Perusahaan Sawit hingga Chip Malaysia Terpaksa Menolak Pesanan karena Krisis Pekerja



KONTAN.CO.ID - KUALA LUMPUR. Perusahaan Malaysia yang bergerak di industri kelapa sawit terpaksa menolak pesanan karena mengalami kekurangan pekerja. Kondisi ini dikhawatirkan akan mengancam pemulihan ekonomi negara pasca-pandemi.

Minimnya jumlah pekerja, terutama pekerja asing, pada awalnya terjadi karena pembatasan imigrasi terkait Covid-19. Namun, ketika pembatasan dicabut pun Malaysia belum melihat tanda-tanda pengembalian pekerja migran dari agensi terkait.

Dilansir dari Reuters, tertundanya kedatangan pekerja asing ini disebabkan oleh lambatnya persetujuan pemerintah dan negosiasi yang berlarut-larut dengan Indonesia dan Bangladesh mengenai perlindungan pekerja.


Malaysia yang menjadi salah satu pemain utama dalam rantai pasokan minyak sawit global sampai saat ini sangat bergantung pada jutaan orang asing untuk pekerjaan di sektor pabrik dan perkebunan. Sektor ini cenderung dijauhi penduduk setempat karena dianggap kotor, berbahaya, dan sulit.

Baca Juga: Stok Minyak Sawit Malaysia Akhir Mei Turun Karena Ekspor Melonjak

Produsen jelas takut kehilangan pelanggan ke negara lain di tengah meningkatnya permintaan minyak beberapa waktu belakangan. Kelompok yang membentuk hampir seperempat dari ekonomi Malaysia ini khawatir ekonomi negaranya akan terpengaruh secara signifikan.

"Meskipun ada optimisme yang lebih besar dalam prospek dan peningkatan penjualan, beberapa perusahaan sangat terhambat dalam kemampuan mereka untuk memenuhi pesanan," kata Soh Thian Lai, presiden Federasi Produsen Malaysia, yang mewakili lebih dari 3.500 perusahaan.

Kekurangan 1,2 Juta Pekerja

Malaysia saat ini mengakui kekurangan setidaknya 1,2 juta pekerja di bidang manufaktur, perkebunan dan konstruksi. Dampak dari kekurangan ini semakin buruk setiap harinya karena permintaan tumbuh dengan meredanya pandemi.

Mengutip Reuters, manufaktur kekurangan 600.000 pekerja, konstruksi membutuhkan 550.000, industri kelapa sawit melaporkan kekurangan 120.000 pekerja, pembuat chip kekurangan 15.000 pekerja, dan pembuat sarung tangan medis membutuhkan 12.000 pekerja.

Baca Juga: Industri Sawit Malaysia Terancam Merugi karena Krisis Tenaga Kerja

Pembuat chip juga diketahui telah menolak pelanggan. Sama seperti sektor sawit, masyarakat setempat juga tidak tertarik bekerja di industri ini.
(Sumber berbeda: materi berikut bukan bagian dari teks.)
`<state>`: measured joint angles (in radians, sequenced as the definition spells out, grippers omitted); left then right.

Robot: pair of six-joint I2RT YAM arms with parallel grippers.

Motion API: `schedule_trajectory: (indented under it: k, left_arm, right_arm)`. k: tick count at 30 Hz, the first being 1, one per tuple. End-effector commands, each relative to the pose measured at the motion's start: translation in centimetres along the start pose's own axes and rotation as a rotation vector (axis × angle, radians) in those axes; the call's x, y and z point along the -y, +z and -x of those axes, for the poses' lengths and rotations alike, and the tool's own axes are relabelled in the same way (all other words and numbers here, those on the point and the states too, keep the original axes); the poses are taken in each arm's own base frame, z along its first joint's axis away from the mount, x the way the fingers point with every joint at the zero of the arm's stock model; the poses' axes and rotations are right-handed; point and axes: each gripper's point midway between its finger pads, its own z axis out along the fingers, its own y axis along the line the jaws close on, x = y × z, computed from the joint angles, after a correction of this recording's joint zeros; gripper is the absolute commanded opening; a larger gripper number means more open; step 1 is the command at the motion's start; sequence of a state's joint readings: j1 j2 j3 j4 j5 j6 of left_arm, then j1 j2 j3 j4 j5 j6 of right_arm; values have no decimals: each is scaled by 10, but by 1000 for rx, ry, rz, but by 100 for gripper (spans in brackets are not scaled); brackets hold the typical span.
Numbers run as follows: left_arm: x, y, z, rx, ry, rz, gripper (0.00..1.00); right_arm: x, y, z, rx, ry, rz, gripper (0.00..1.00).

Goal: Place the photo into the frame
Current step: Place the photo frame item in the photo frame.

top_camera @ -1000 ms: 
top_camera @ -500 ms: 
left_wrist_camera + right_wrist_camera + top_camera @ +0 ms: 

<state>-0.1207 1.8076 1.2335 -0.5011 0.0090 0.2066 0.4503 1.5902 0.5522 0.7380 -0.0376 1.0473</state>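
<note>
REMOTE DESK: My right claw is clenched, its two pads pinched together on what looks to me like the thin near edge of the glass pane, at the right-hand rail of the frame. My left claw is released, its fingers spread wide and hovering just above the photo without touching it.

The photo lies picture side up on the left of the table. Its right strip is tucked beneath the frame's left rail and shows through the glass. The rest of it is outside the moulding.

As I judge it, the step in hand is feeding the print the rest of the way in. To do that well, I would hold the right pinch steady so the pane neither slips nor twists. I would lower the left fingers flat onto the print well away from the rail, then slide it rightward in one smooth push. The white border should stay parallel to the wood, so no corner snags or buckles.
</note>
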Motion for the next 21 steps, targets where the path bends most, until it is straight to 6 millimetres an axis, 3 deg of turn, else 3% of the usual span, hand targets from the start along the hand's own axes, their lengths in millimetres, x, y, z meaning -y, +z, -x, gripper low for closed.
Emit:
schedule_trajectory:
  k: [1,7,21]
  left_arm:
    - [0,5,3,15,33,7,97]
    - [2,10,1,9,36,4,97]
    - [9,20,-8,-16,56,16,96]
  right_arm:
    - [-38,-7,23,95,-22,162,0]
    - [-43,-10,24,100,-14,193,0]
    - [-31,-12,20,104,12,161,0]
Banyak dari mereka yang bergabung hanya bekerja selama setengah tahun sebelum akhirnya keluar.

Industri minyak kelapa sawit, yang menyumbang 5% bagi perekonomian Malaysia, menyebut 3 juta ton kelapa sawit siap panen bisa hilang tahun ini karena tidak ada yang memetik hingga busuk di pohon. Jika ditaksir, kerugiannya bisa lebih dari US$4 miliar.

Sejalan dengan itu, industri sarung tangan karet memperkirakan US$700 juta pendapatan yang hilang tahun ini jika kekurangan tenaga kerja terus berlanjut.

Indonesia dan Bangladesh, dua pengirim pekerja terbanyak, mengatakan bahwa hak-hak pekerja adalah bagian dari hambatan dalam mencari pekerja migran. Sebagian besar masih khawatir atas perlindungan pekerja, terutama setelah AS menemukan adanya dugaan kerja paksa selama dua tahun terakhir.